New Jersey officials are investigating a Legionnaires’ disease outbreak affecting a Newark senior apartment complex. Three residents of the building have taken ill with the disease since the beginning of December.
Newark Mayor Ras Baraka issued a public health alert, announcing the outbreak at a news conference outside of the Nevada Street Apartments, located at 2 Nevada Street, where officials believe all three cases originated.
“Residents here were diagnosed with Legionnaires’ disease,” Baraka said. “We have to figure out exactly where it originated from.”
Investigators are testing the building’s water and cooling systems to determine if the building is the source of the contaminated water.
“It becomes more dangerous for folks that are elderly and immunodeficient, so it is very important for us to deal with it now,” Baraka said, “particularly since this is a senior building.”
People usually get infected by breathing in aerosolized (small) water droplets – that is, mist or vapor containing Legionella, the bacteria that causes Legionnaires’ disease, a potentially deadly type of pneumonia. Aerosolized water can come from numerous sources, including showers, faucets, hot tubs, humidifiers, and decorative fountains.
Dr. Mark Wade, director of the Newark Department of Health and Community Wellness, said city officials are working with the New Jersey Department of Health.

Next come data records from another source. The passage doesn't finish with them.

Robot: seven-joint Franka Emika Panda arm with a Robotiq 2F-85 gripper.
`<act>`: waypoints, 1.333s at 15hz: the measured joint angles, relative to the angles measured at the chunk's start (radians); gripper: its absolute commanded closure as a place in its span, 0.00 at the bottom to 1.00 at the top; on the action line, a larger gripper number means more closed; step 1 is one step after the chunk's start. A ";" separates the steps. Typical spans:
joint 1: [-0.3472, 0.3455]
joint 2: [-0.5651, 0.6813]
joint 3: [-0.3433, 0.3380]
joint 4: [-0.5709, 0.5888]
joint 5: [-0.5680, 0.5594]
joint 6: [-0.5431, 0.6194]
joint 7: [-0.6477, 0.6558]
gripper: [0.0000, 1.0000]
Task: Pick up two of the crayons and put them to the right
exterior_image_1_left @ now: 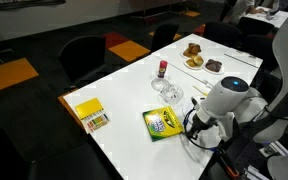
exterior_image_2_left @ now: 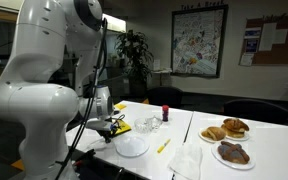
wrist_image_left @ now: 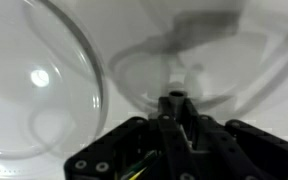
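Approach seemed the step in hand: we saw the gripper (exterior_image_2_left: 110,127) low beside a clear dish (exterior_image_2_left: 132,146), could not tell how its jaws stood, and judged the next move must bring it over the yellow crayon (exterior_image_2_left: 163,146) lying on the table (exterior_image_2_left: 182,132) past that dish.

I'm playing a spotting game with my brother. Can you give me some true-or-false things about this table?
1. A yellow crayon lies on the table. True.
2. The crayon box is red and blue. False: it is green and yellow.
3. There are pastries on the table. True.
4. The bottle lies on its side. False: it stands upright, red cap on top.
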 measured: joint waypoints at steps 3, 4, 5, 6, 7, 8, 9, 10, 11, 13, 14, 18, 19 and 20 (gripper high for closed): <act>-0.174 0.018 0.219 0.015 0.095 -0.009 0.016 0.96; -0.242 0.032 0.294 0.025 0.095 -0.011 0.039 0.96; -0.313 0.052 0.369 0.038 0.095 -0.015 0.054 0.96; -0.387 0.074 0.445 0.055 0.095 -0.025 0.062 0.96; -0.455 0.101 0.519 0.075 0.096 -0.042 0.068 0.96; -0.519 0.128 0.585 0.096 0.097 -0.066 0.072 0.96; -0.577 0.156 0.643 0.117 0.100 -0.093 0.072 0.96; -0.623 0.182 0.689 0.138 0.102 -0.119 0.072 0.96; -0.651 0.201 0.720 0.159 0.100 -0.131 0.068 0.96; -0.641 0.210 0.750 0.187 0.240 -0.129 -0.061 0.96; -0.626 0.207 0.763 0.198 0.305 -0.130 -0.117 0.96; -0.619 0.207 0.833 0.226 0.467 -0.153 -0.251 0.96; -0.619 0.207 0.843 0.232 0.491 -0.165 -0.273 0.96; -0.620 0.207 0.850 0.238 0.514 -0.177 -0.292 0.96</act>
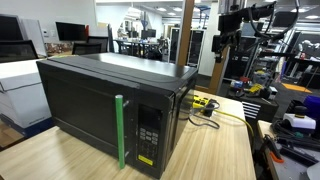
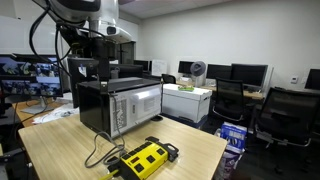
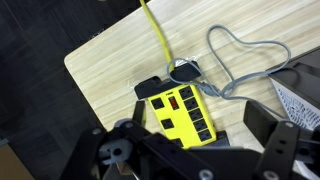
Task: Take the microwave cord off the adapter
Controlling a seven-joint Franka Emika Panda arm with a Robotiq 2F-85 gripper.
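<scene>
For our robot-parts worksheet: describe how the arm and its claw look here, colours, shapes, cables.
The claw is matte black, with chunky angular fingers. In an exterior view the arm has rounded pale grey-white links, and a thick black cable loops beside it. No markings are legible.

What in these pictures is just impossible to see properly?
- Wrist view: the adapter's lower end, covered by the dark gripper.
- An exterior view: the microwave cord's plug, too small.
- An exterior view: the cord's microwave end, hidden behind the microwave.

Adapter point(image 2: 143, 158) on table point(image 2: 195, 150) beside microwave point(image 2: 120, 105), cord point(image 3: 236, 62) seemingly attached.
</scene>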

“Just because these people were diagnosed in this building does not necessarily mean that (the bacteria) came from the water supply here,” Dr. Wade said. “We need to find out where it came from.”
The conditions of the three residents have not been released, although one report said all were in stable condition. Another report said only one patient had recovered, and the status of the other two cases was “not immediately clear.”
The Jonathan Rose Companies owned the 306-unit, Section 8 building for senior citizens until it was sold last month to the Hudson Valley Property Group.
City officials warn that if you are a resident, visitor or employee at the Nevada Street Apartments and are feeling symptoms, you should seek medical attention. Those symptoms are similar to the symptoms of other types of pneumonia, and they even can resemble those of flu:
Officials recommend residents apply the following precautions:
- Consider taking a bath instead of a shower, since a shower could create a water mist. Try to minimize your time in the bathroom while the tub is filling.
- It is fine to brush your teeth, wash your hands, or wash dishes, but fill the sink slowly to avoid creating a mist.
- It is fine to drink cold water from the tap but start with cold water when heating water for tea, coffee, or cooking. You cannot get Legionnaires’ disease by drinking water.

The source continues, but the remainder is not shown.